Gopher tortoises are the only native species of tortoise found east of the Mississippi River and are considered ecosystem engineers through their ability to create burrows that are used by hundreds of commensal species, earning the gopher tortoise the keystone species label (Auffenberg and Franz 1978, 1982; Alexy et al. 2003; Catano and Stout 2015). From providing shelter for other organisms to controlling populations of competitively dominant grasses, keystone species such as gopher tortoises play a significant role in the maintenance of ecosystem structure and function (Jones et al. 1994; Hooper et al. 2005; Richardson and Stiling 2019a).

Turtles affect the ecosystems in which they occur through various ways, including bioturbation, nutrient cycling, seed dispersal, and many other processes (Lovich et al. 2018).

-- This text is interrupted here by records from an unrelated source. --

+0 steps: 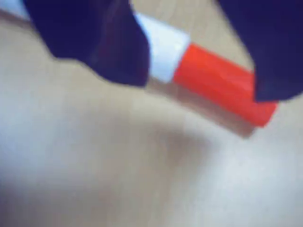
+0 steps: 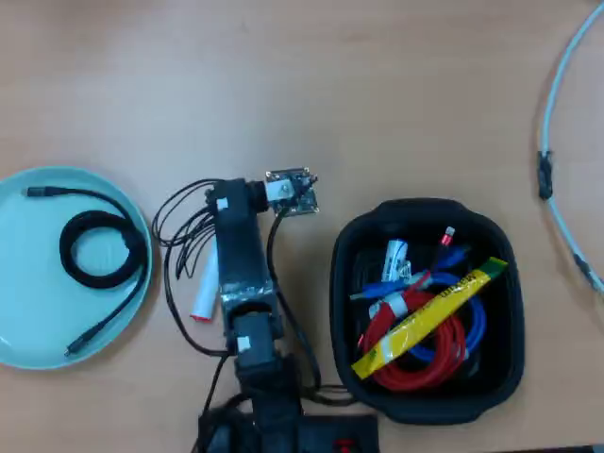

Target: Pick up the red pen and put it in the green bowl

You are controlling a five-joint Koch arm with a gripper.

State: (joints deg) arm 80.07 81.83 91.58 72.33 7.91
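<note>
White barrel, short red cap — the red pen (image 1: 208, 75) lying on wood, jaws spread wide.

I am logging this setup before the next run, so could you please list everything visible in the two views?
red pen: one, white barrel with red cap, lying on the table beside the arm, partly under it in the overhead view.
green bowl: one, pale aqua, left edge of the overhead view.
black cable: one, coiled, inside the bowl.
black tub: one, right of the arm, holding red and blue cables and a yellow strip.
pale cable: one, far right.
table: one, light wood.
gripper: one, dark, jaws apart, straddling the pen.
</note>
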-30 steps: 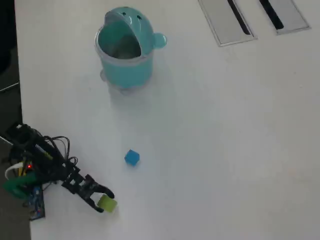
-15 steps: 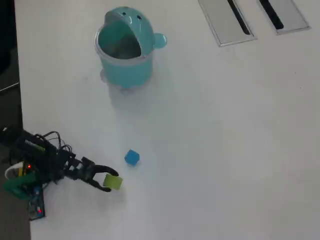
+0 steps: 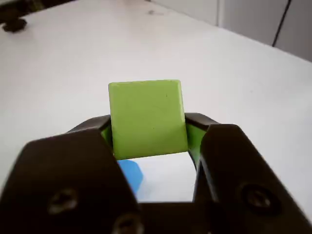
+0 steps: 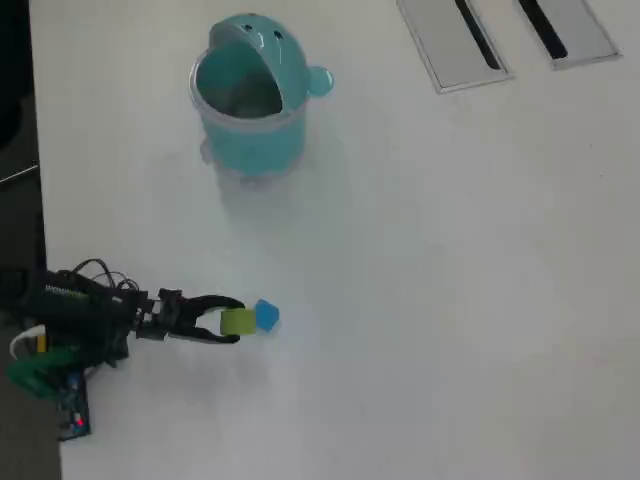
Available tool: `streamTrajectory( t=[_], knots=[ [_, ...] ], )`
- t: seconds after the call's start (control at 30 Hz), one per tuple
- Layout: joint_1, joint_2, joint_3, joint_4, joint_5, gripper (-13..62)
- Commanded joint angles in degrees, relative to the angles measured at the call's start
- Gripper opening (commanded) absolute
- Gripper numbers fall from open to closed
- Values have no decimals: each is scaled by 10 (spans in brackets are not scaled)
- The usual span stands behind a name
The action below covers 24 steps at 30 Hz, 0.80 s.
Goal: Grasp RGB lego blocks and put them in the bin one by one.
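My gripper (image 3: 148,127) is shut on the yellow-green cube (image 3: 147,118), which fills the gap between the black jaws in the wrist view. In the overhead view the gripper (image 4: 232,321) sits at the lower left with the yellow-green cube (image 4: 238,321) in it. The blue cube (image 4: 266,315) lies on the table just right of it, and shows below the held cube in the wrist view (image 3: 131,174). The light-teal bin (image 4: 246,100) stands at the top, its lid swung open. The red cube is not in view.
Two flat grey slotted panels (image 4: 455,40) lie in the table at the top right of the overhead view. The arm's base and wires (image 4: 60,330) sit at the left table edge. White table (image 4: 430,280) spreads to the right.
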Motion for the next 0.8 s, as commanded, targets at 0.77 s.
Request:
streamTrajectory(
  t=[0.77],
  knots=[
    [-503,15,-163,-77,10,124]
  ],
)
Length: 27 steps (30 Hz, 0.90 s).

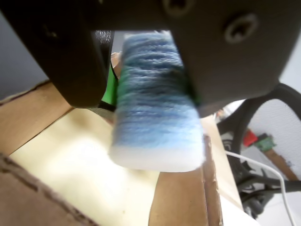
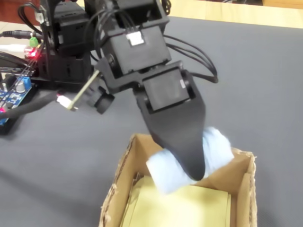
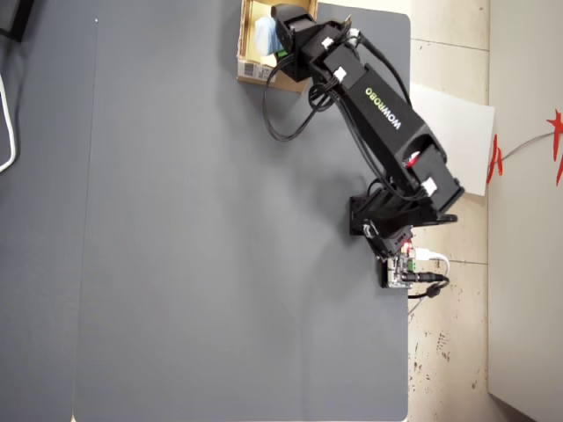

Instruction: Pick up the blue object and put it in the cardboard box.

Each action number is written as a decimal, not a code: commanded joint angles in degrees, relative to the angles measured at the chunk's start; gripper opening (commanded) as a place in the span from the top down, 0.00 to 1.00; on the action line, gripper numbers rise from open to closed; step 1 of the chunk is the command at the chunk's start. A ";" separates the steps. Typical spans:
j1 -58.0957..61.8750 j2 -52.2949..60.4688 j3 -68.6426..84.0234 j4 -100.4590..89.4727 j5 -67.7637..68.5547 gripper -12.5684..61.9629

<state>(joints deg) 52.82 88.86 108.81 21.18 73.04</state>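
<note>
I've got the jaws clamped on the pale-blue ribbed foam block above the tan cardboard box — released here, I reckon it could catch the near wall and tip out.

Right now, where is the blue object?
In the fixed view the blue object is clamped in the gripper, hanging just over the open cardboard box, near its far rim.

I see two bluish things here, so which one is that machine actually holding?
The pale blue foam block, pinched between the jaws over the cardboard box. The other, a blue circuit board, lies untouched beside the arm's base.
</note>
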 commanded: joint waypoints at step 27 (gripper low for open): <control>-12.66 16.08 7.91 -16.35 18.63 0.38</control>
<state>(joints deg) 41.84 100.99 118.74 12.48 86.66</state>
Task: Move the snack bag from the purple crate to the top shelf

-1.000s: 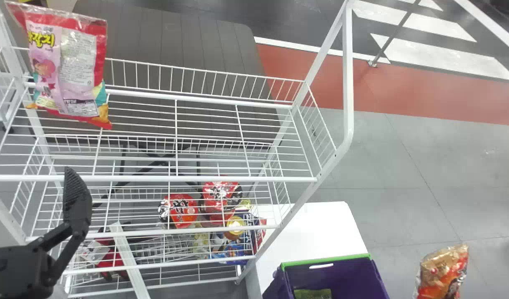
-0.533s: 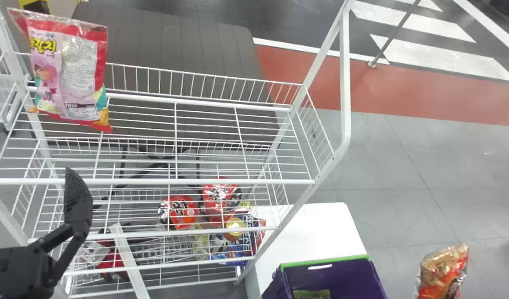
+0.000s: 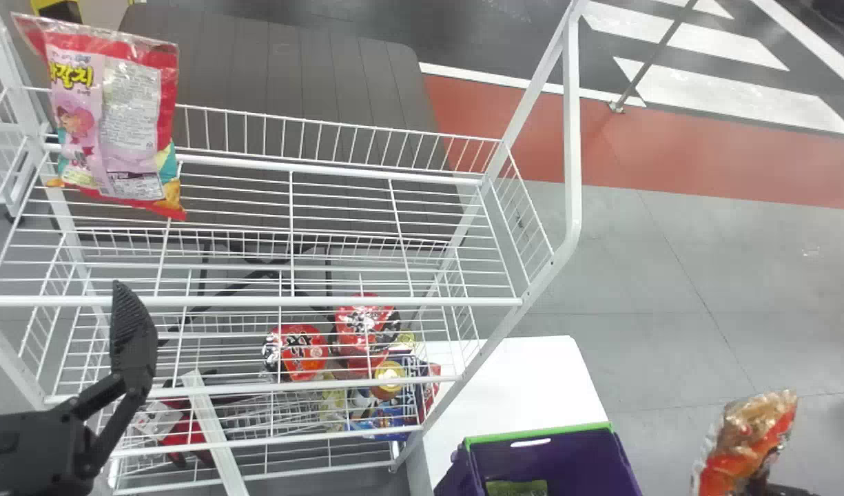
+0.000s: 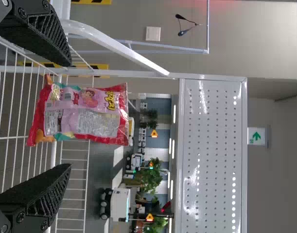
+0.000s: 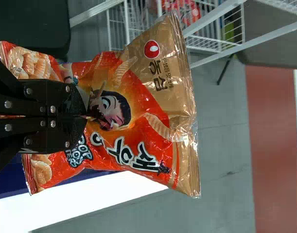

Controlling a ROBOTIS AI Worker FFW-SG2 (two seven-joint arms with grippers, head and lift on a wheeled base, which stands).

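Here, the white wire rack (image 3: 520, 301) is largest, its top shelf railed at the back and sides. Near its front right corner is a white table (image 3: 532, 379), with the purple crate (image 3: 573, 458) at the table's near part, a bright green strip along the crate's far rim. The left gripper (image 3: 134, 337) is by the rack's front left corner, its fingers spread apart with nothing between them. The right gripper (image 3: 783, 490) is closed on the orange-and-gold snack bag (image 5: 153, 97), pinching it mid-body. This bag hangs tilted in the air to the right of the crate, over the floor; its front carries bold white lettering edged in black, a round red logo and small dark print on the gold part. A pink-and-red snack bag (image 3: 111, 124) stands at the top shelf's back left corner, with yellow lettering and a pale block of fine print. Toward the right end of a lower level sit two red packs (image 3: 304, 351) with black-and-white lettering. Inside the crate lies a green packet (image 3: 517, 488).
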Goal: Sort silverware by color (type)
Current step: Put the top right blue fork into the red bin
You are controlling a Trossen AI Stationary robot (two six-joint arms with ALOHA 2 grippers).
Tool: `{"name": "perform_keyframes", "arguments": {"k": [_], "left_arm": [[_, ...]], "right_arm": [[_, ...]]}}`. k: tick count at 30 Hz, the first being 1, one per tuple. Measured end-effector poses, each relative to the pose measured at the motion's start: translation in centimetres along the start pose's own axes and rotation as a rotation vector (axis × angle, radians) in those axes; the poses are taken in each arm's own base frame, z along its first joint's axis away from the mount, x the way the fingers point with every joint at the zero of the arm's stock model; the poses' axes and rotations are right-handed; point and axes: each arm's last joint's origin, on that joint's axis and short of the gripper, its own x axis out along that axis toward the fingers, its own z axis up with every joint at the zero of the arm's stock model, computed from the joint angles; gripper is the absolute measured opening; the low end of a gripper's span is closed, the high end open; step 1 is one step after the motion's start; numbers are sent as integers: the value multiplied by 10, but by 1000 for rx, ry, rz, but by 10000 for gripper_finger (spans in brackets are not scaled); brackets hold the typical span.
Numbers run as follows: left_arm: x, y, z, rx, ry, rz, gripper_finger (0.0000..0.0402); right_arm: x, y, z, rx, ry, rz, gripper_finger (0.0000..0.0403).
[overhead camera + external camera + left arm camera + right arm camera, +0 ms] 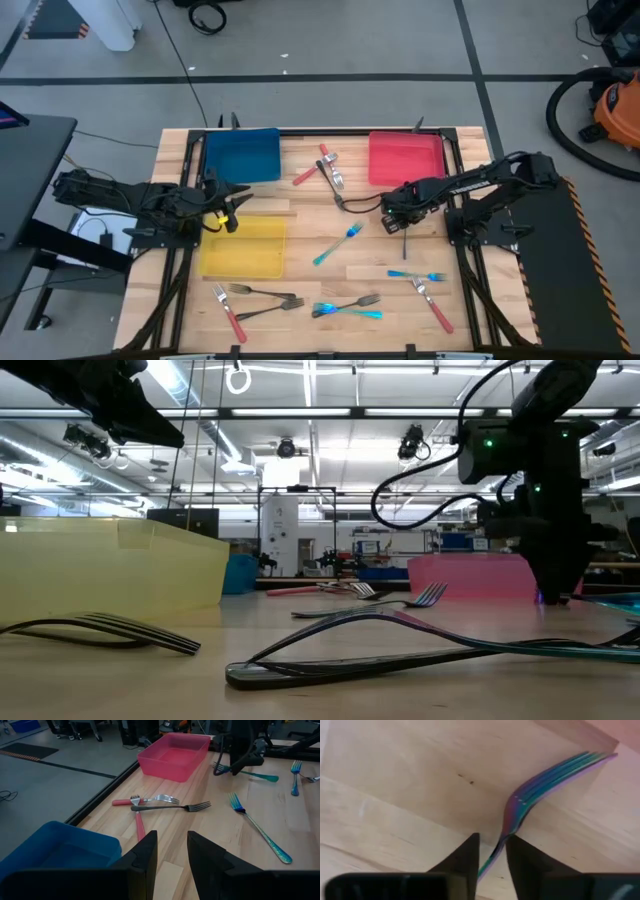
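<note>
My right gripper (392, 222) points down at the table in front of the red tray (405, 158). Its fingers stand close on either side of an iridescent blue fork (540, 785) that lies flat on the wood. My left gripper (172, 855) hovers open and empty between the blue tray (242, 155) and the yellow tray (243, 248). Other forks lie loose on the table. Two red-handled ones (318, 170) and a dark one (355, 203) lie at the middle back, and a blue one (338, 245) at the centre. Several more lie along the near edge. My right gripper comes from above with a finger (467, 857) on each side of the fork's handle just behind its head (501, 842), lying across it. I cannot tell whether the fingers touch it. The fork lies on the table.
Near the front edge lie a red-handled fork (228, 312), two dark forks (265, 298), a crossed blue and dark pair (345, 308), another blue fork (415, 274) and a red-handled one (432, 305). A black frame (452, 160) borders the table.
</note>
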Motion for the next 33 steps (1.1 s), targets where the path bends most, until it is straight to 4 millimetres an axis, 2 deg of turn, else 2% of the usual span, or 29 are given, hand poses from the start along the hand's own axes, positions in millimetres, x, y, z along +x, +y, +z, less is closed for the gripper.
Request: {"name": "perform_keyframes", "arguments": {"k": [6, 10, 14, 20, 24, 28, 33], "left_arm": [[0, 0, 0, 0, 0, 0, 107], [0, 0, 0, -1, 0, 0, 107], [0, 0, 0, -4, 0, 0, 107], [0, 0, 0, -11, 0, 0, 107], [0, 0, 0, -11, 0, 0, 107], [0, 0, 0, -11, 0, 0, 107], [0, 0, 0, -10, 0, 0, 107]], "right_arm": [[-4, -1, -1, -52, -12, 27, 13], [-9, -6, -1, -76, -7, 31, 16], [-22, -4, 8, -128, -32, 84, 8], [-66, 10, 29, -268, -121, 185, 9], [-106, 14, 51, -371, -291, 160, 9], [-135, 8, 76, -463, -459, 77, 9], [-146, -13, 104, -516, -572, -94, 9]]}}
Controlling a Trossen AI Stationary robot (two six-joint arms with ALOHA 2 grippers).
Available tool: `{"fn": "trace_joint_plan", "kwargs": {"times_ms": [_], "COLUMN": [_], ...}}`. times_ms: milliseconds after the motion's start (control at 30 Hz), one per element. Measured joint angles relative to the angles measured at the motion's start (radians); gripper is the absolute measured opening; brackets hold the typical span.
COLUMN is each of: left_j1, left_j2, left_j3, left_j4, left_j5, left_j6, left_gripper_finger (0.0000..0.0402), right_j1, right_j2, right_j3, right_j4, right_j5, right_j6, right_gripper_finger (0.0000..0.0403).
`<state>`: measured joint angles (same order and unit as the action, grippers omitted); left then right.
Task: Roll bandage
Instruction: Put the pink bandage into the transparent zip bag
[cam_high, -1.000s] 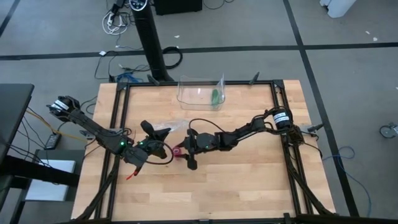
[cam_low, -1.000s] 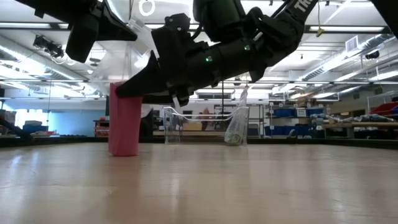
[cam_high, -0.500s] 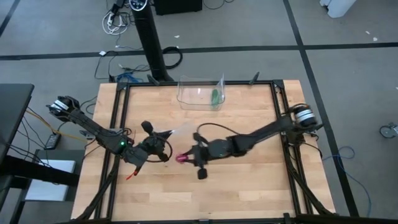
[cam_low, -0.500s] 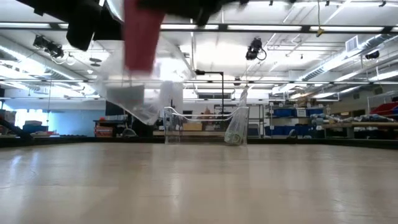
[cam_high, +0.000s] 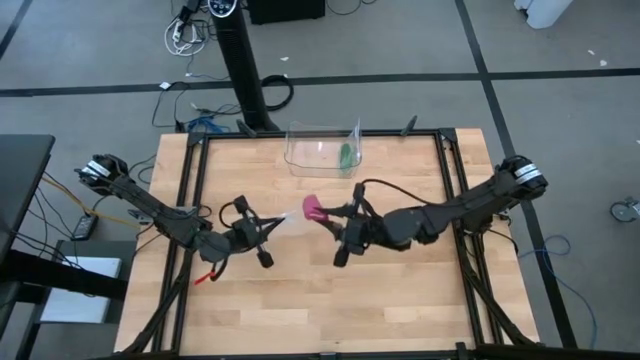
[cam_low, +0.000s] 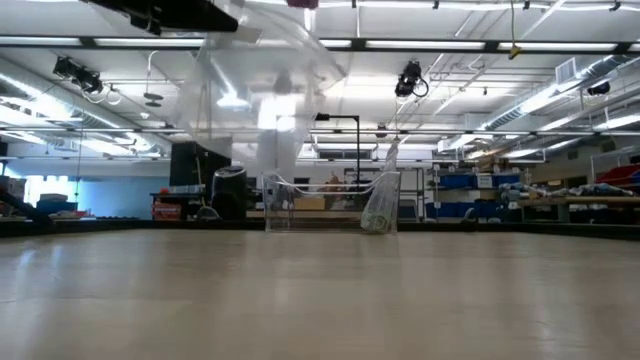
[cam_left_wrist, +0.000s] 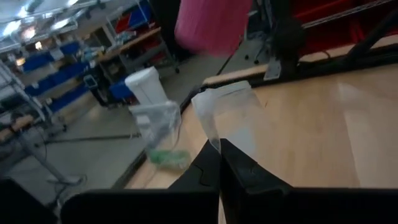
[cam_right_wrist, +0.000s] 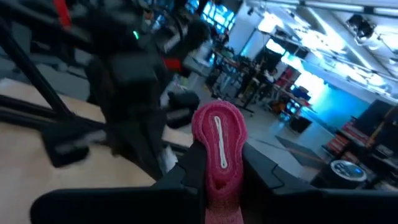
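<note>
Holding the small magenta-pink roll of soft stretchy fabric bandage (cam_high: 314, 209) up off the pale wooden plank surface (cam_high: 400, 300), the right gripper (cam_high: 330, 214) has its jaws closed on the roll's lower part. In the right wrist view the bandage (cam_right_wrist: 219, 146) is a rounded, slightly flattened bundle with a fuzzy knit texture and a pale seam running down the middle of its end face; its domed top stands proud of the two dark fingers (cam_right_wrist: 190, 168), which press on either side of it. In the left wrist view the same roll (cam_left_wrist: 211, 23) hangs ahead of and above the left jaws, apart from them.

The left gripper (cam_high: 268, 228) has its jaws drawn narrow on a thin, clear, flat plastic piece (cam_left_wrist: 227, 121), pinched at its edge between the dark fingertips (cam_left_wrist: 239, 165); the sheet runs from the left jaws toward the right jaws and its far end lies just beside the pink roll. In the low view the clear sheet (cam_low: 265, 85) hangs glossy and creased, well above the wood.

Beyond both jaws, near the far edge, stands a clear open-topped plastic container (cam_high: 322, 148) with a small green item (cam_high: 346, 155) inside.
</note>
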<state>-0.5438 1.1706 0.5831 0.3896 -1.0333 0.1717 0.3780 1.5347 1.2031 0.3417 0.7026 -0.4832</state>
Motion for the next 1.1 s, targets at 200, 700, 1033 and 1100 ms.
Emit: {"fn": "trace_joint_plan", "kwargs": {"times_ms": [200,700,1033,1100], "left_j1": [0.0,0.0,0.0,0.0], "left_j2": [0.0,0.0,0.0,0.0], "left_j3": [0.0,0.0,0.0,0.0], "left_j4": [0.041,0.098,0.116,0.115], "left_j5": [0.003,-0.02,-0.025,-0.035], "left_j6": [0.05,0.06,0.063,0.061], "left_gripper_finger": [0.0001,0.0001,0.0001,0.0001], "right_j1": [-0.034,-0.035,-0.044,-0.029], "right_j2": [0.001,0.001,0.001,0.001], "right_j3": [0.0,-0.005,-0.053,-0.054], "right_j4": [-0.028,-0.075,-0.064,-0.048], "right_j5": [-0.054,-0.092,-0.132,-0.123], "right_j6": [0.057,0.107,0.138,0.127], "right_gripper_finger": [0.0054,0.0054,0.0054,0.0054]}}
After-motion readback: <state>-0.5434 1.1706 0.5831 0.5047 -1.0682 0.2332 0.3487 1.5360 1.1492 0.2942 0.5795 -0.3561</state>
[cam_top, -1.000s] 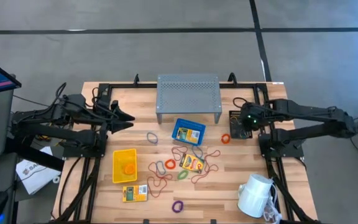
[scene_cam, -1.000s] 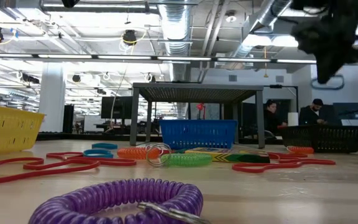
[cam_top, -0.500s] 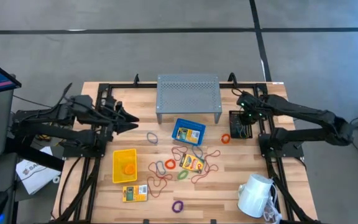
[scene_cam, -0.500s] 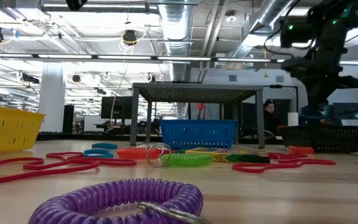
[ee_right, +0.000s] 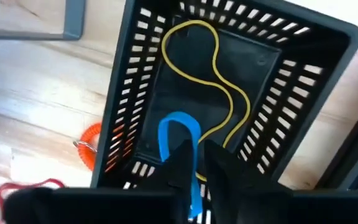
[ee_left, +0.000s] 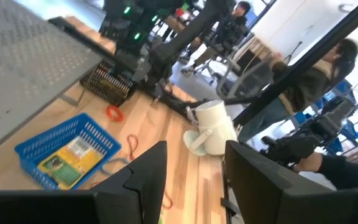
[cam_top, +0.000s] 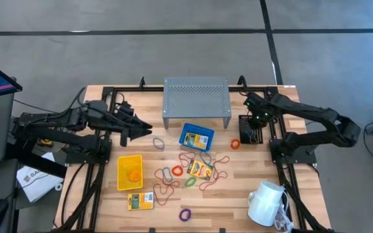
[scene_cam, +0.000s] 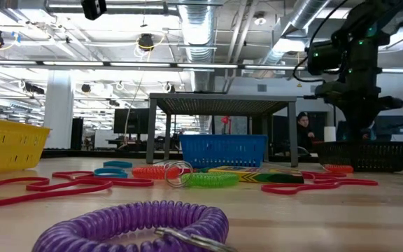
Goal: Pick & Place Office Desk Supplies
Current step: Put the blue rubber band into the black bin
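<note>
My right gripper (ee_right: 198,163) stands over the black mesh bin (ee_right: 278,124) near the table's far right, pointing down into it, shut on a blue loop (ee_right: 169,127). A thin yellow loop (ee_right: 210,68) lies on the bin's floor. My left gripper (ee_left: 194,180) is open and hovers left of centre (cam_top: 147,127), touching nothing. Red, orange, green and grey loops (cam_top: 193,171) lie tangled mid-table around a yellow packet (cam_top: 201,169). The blue bin (cam_top: 196,137) holds another packet. The yellow bin (cam_top: 130,172) has an orange thing inside, and a third packet (cam_top: 140,201) lies in front of it. My right gripper pinches the blue loop between its two fingers at one end (ee_right: 193,180), coming from above and pointing down. The loop's free end (ee_right: 174,119) reaches down inside the black bin; whether it touches the bin's floor I cannot tell.
A grey perforated riser (cam_top: 196,97) stands at the far edge behind the blue bin. A white mug (cam_top: 267,202) lies near the right front corner. An orange coil loop (cam_top: 235,144) lies just left of the black bin, a purple coil (cam_top: 185,214) near the front edge.
My right gripper, carrying the blue loop, has come down from high above to just over the black bin, shifting slightly toward the far edge. My left gripper has reached toward the table's right, nearer the centre.
</note>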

Some turtle species have such profound impacts on resident plant communities through seed dispersal and enhanced seed germination that they have been used in plant recruitment and rewilding studies, such as studies where extant relatives of extinct taxa are introduced in habitats as functional analogues (Griffiths et al. 2011; Sobral-Souza et al. 2017). Although a keystone species, one of the attributes of gopher tortoises less frequently investigated is their ability to disperse seeds, specifically because a large amount of research interest is focused on their burrowing behavior. Various species of birds and mammals have been studied extensively regarding their seed-dispersing abilities, while many other taxa that also disperse seeds—like fish and reptiles—have received less attention (Kinnaird 1998; Correa et al. 2007; Muscarella and Fleming 2007). Reptiles such as anoles, turtles, rattlesnakes, and crocodilians have all been found to disperse seeds, yet there is still a lack of understanding regarding their influence on in situ plant recruitment, as many studies focus mainly on germination enhancement rather than the dispersal process from germination through the fruit set stage (Braun and Brooks 1987; Horn et al. 2011; Platt et al. 2013; Giery et al. 2017; Reiserer et al. 2018).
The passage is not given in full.